Reformists from other key ministries have also been ousted in the largest shake-up inside Iran's ruling establishment in more than 20 years.
"Ahmadinejad believed democratic reforms pursued by Khatami betrayed the goals of the 1979 Islamic revolution that brought hard-line clerics to power," said Hashem Sabbaqian, a liberal dissident and former interior minister. "He seeks to take Iran back to its days of radicalism in the 80s."
Sabbaqian said Ahmadinejad — a former Tehran mayor and Republican Guard commander — is fulfilling his campaign pledge to fight Western influence and return Iran to the fundamentalist state that emerged under Khomeini after the ouster of the U.S.-allied shah.
Ahmadinejad's cultural policy seeks to re-impose many social restrictions Khatami had eased step by step.
His minister of culture, Hossein Safar Harandi, has banned women employees at his ministry from work after sunset, saying females need to be home to look after their families.
The all-powerful clerics who have the last say in national affairs appear to be watching developments closely.
"The establishment is now thinking about how to contain this president whose actions risk global confrontation with Iran," said Davoud Hermidas Bavand, a professor of international relations at Tehran's Imam Sadeq University.

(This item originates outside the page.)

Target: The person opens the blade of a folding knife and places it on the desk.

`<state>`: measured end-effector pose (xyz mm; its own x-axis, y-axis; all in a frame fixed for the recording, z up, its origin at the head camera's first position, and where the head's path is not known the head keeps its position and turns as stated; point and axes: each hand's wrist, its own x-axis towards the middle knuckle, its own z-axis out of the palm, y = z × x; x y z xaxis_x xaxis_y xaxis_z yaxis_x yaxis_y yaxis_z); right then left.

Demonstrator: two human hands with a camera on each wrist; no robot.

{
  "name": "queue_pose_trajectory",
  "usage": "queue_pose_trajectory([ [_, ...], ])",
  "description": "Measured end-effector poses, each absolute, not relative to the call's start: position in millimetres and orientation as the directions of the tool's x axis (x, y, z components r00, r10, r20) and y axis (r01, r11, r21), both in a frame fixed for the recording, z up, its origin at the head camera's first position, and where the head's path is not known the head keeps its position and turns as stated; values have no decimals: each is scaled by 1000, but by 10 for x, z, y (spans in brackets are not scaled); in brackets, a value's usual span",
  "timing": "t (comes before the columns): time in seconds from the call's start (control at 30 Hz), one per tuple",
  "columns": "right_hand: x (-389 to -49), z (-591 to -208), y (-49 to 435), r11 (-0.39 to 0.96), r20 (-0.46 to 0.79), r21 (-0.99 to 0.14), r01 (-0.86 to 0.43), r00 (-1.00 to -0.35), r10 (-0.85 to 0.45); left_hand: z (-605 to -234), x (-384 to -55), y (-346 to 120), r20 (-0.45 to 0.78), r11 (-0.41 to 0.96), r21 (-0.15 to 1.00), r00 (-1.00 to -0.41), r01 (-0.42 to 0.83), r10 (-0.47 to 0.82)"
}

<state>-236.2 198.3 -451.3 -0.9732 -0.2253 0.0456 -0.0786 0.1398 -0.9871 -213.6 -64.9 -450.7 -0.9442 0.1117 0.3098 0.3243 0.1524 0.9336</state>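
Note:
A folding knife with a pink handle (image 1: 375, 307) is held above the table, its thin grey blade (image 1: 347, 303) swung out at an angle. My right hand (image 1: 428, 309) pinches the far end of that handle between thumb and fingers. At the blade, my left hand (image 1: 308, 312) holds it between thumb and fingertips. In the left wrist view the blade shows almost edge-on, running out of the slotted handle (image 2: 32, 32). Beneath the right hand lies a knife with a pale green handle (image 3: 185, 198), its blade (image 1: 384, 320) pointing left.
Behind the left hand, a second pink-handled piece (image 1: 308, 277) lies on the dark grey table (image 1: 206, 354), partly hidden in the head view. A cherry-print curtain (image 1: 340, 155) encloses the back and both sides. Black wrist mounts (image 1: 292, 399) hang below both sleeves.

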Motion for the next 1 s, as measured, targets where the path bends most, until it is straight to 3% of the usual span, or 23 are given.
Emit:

It's not clear how far Iran's supreme ruler, Ayatollah Ali Khamenei, can comfortably back Ahmadinejad. So far, Khamenei has refused to say anything for or against Ahmadinejad since his anti-Israel comments. But some observers say Khamenei is not entirely pleased.
He has increased the powers of the Expediency Council, which arbitrates between the parliament and the government. That effectively undercuts the authority of Ahmadinejad's government and hard-line voices in the parliament, many of them former military commanders opposed to the United States.
"Khamenei is worried that Ahmadinejad, his trusted agent, is causing too many problems for Iran. It appears that Khamenei doesn't like everything Ahmadinejad does but wants to give him time," Bavand said.
Meanwhile, moderates including former president Hashemi Rafsanjani have sought to dial back the rhetoric and assure the world that Ahmadinejad won't be allowed to turn Iran into a full-fledged rogue nation.
Rafsanjani told King Abdullah of Saudi Arabia during a recent visit to Saudi Arabia that Ahmadinejad will be contained, a close aide to Rafsanjani said on condition of anonymity because he was not authorized to speak to the press. ___ Ali Akbar Dareini has covered Iran for The Associated Press in Tehran since 1999.